48.6. Key Parameters in Tetrad

All parameters appear alongside the wrapped algorithm’s parameters.
In addition to the base algorithm’s parameters, StabilitySelection adds:

Parameter (camelCase)

Description

numSubsamples

Number of bootstrap replications. For each replication, a new bootstrap sample is drawn and the base algorithm is run.

percentSubsampleSize

Fraction of the original sample size used for each bootstrap (e.g., 0.8 → each bootstrap sample has 0.8 * N rows, with replacement).

percentStability

Stability threshold in [0, 1]. An edge is kept if its selection frequency across all runs exceeds percentStability.

depth

Passed through to the underlying algorithm’s parameter set. Not used directly by StabilitySelection itself, but often relevant for constraint-based base learners.

verbose

Passed through to the underlying algorithm’s parameter set if used there; StabilitySelection itself does not log per-run details.

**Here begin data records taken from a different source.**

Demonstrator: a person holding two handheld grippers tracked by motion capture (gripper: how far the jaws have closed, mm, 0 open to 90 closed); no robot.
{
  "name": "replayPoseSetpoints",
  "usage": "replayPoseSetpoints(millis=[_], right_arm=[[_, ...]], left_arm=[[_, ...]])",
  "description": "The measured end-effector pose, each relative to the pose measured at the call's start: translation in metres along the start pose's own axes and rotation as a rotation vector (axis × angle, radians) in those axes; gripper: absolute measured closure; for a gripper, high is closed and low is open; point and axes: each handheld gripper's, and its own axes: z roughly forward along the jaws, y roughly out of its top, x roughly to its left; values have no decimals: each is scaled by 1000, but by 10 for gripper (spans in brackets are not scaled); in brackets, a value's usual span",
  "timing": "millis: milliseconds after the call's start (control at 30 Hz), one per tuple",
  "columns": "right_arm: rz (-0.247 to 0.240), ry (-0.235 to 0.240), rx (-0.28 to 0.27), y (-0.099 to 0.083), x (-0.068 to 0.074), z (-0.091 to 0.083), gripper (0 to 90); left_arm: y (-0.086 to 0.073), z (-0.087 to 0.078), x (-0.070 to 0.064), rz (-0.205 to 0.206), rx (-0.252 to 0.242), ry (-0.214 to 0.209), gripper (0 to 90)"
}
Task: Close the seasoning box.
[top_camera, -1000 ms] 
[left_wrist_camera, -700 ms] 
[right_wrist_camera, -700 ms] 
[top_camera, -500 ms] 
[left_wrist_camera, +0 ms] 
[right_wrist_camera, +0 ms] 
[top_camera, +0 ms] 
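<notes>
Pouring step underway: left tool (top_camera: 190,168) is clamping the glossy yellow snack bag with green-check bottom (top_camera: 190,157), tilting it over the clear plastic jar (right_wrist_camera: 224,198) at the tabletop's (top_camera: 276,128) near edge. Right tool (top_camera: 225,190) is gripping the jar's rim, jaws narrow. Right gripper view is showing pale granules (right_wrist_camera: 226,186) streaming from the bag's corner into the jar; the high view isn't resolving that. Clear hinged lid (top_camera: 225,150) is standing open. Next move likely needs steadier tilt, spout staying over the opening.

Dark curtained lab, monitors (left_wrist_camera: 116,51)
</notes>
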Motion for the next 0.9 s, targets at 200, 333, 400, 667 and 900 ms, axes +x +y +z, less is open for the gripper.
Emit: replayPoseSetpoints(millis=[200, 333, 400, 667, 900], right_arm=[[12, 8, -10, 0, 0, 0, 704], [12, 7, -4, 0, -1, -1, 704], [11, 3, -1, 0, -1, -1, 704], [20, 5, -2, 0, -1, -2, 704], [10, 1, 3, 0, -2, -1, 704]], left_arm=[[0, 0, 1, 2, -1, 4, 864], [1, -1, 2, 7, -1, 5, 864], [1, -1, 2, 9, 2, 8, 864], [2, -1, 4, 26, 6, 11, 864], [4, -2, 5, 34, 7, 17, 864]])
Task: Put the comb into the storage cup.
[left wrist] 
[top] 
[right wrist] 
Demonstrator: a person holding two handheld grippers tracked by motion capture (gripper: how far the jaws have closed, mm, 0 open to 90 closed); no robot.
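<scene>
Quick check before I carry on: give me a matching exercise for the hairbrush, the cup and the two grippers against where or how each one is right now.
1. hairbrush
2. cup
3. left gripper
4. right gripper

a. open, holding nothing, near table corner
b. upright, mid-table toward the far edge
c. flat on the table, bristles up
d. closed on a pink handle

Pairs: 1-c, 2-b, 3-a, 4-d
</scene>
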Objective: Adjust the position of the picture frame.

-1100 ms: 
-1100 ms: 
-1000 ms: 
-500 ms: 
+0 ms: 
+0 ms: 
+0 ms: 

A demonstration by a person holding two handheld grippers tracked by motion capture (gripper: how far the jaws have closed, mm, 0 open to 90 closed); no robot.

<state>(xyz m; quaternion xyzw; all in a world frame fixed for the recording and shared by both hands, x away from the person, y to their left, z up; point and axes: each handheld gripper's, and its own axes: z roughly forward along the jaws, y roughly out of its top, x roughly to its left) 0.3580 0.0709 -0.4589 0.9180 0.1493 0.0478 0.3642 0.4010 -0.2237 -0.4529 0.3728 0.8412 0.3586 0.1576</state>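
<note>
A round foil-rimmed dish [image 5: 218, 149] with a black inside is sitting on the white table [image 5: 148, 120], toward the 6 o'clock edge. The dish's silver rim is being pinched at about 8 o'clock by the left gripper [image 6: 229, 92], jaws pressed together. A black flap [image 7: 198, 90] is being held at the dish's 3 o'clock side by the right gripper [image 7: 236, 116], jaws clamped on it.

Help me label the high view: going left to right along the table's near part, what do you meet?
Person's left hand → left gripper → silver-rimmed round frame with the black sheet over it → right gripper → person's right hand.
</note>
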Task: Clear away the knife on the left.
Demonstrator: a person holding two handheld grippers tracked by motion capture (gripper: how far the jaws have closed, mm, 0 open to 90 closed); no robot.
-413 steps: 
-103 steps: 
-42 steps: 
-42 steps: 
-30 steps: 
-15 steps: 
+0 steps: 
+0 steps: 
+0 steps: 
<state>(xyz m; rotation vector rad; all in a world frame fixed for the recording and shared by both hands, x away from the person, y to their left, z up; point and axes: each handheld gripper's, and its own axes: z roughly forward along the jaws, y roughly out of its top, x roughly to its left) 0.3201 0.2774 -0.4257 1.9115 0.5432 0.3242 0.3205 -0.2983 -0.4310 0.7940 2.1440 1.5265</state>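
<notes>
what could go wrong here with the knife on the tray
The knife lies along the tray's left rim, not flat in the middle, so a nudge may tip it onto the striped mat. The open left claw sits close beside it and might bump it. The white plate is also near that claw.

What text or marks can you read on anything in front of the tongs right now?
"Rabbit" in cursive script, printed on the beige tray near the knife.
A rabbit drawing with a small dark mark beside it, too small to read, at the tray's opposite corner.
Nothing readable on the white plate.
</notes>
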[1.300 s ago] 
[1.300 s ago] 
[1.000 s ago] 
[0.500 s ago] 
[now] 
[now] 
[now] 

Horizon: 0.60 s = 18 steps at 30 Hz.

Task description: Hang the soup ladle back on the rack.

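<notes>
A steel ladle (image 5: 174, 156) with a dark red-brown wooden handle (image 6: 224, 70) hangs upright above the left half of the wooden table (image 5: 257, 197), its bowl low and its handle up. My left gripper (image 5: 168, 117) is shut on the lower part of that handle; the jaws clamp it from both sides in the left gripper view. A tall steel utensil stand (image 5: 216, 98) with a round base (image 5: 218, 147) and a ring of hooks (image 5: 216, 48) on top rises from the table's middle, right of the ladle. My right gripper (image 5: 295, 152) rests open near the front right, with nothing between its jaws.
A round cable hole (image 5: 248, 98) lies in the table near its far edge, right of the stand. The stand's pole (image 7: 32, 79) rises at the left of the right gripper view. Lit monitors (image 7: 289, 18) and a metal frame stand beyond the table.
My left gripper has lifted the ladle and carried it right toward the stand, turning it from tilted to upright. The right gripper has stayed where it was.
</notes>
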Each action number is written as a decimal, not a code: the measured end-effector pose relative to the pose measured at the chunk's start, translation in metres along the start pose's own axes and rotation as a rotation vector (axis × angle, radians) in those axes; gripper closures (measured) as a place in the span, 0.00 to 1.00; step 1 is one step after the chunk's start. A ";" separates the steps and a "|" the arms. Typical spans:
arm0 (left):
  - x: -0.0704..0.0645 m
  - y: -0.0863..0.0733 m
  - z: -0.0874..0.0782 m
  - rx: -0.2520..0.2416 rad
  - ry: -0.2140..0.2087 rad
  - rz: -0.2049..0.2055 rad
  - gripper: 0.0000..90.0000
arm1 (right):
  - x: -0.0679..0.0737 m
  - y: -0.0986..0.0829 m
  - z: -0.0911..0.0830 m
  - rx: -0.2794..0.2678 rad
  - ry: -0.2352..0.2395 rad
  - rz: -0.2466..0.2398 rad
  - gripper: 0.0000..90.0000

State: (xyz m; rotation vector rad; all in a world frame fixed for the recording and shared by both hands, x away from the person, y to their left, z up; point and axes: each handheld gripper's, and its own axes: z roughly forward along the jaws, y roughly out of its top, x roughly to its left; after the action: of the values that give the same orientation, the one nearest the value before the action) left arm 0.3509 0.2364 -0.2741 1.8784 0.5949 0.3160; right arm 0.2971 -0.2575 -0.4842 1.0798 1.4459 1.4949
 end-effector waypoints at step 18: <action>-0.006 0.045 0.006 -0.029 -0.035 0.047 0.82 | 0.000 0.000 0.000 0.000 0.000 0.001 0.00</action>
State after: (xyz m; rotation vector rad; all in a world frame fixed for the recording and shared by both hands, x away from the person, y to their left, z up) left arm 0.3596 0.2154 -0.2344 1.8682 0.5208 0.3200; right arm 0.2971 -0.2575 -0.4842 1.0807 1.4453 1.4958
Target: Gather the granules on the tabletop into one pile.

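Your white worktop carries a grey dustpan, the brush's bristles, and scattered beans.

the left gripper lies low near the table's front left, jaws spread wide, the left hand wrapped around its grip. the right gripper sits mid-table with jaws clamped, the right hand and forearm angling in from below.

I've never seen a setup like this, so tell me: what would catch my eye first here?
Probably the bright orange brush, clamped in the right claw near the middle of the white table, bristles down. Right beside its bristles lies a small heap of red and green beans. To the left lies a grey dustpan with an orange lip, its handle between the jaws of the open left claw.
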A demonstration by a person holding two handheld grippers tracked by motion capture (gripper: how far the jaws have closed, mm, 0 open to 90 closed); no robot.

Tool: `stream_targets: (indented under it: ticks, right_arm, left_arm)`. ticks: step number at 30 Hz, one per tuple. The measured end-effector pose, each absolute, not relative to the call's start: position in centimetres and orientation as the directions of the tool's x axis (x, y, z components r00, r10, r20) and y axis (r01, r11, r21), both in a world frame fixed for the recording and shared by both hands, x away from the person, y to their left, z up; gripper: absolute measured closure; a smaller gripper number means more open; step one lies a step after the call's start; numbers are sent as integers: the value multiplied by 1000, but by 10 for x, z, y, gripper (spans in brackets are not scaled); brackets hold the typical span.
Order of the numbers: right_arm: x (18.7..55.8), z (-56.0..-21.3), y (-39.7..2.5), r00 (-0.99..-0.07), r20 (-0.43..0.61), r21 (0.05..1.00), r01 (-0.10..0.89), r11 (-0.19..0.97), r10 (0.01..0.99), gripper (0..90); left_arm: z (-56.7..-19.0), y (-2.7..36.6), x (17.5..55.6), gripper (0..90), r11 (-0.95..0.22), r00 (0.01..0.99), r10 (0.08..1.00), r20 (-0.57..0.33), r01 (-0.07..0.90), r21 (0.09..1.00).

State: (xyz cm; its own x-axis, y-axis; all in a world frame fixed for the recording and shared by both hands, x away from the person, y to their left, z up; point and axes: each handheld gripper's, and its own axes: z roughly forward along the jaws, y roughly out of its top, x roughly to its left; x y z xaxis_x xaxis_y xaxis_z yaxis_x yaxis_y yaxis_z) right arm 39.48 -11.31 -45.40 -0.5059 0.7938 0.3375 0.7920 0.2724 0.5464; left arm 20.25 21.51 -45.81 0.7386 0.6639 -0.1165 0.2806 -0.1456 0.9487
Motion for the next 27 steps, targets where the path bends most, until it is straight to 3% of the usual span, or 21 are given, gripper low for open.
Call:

Remember: the wrapped algorithm’s parameters (e.g., alpha, penaltyDiscount, useBes, etc.) are still fully respected and typically dominate the causal semantics of the result.


48.7. Reference

This wrapper is inspired by the general idea of stability selection:

  • Meinshausen, N., & Bühlmann, P. (2010).
    Stability selection.
    Journal of the Royal Statistical Society: Series B (Statistical Methodology), 72(4), 417–473.

Tetrad’s StabilitySelection adapts this idea to graph-structure selection by counting edge frequencies rather than variable inclusion in a regression model.


48.8. Summary

StabilitySelection is a generic bootstrap-based ensemble that wraps any Tetrad algorithm, repeatedly runs it on resampled data, and keeps only those edges (and orientations) that appear with high frequency—giving you a more conservative, stable graph built on top of whatever assumptions the base algorithm makes.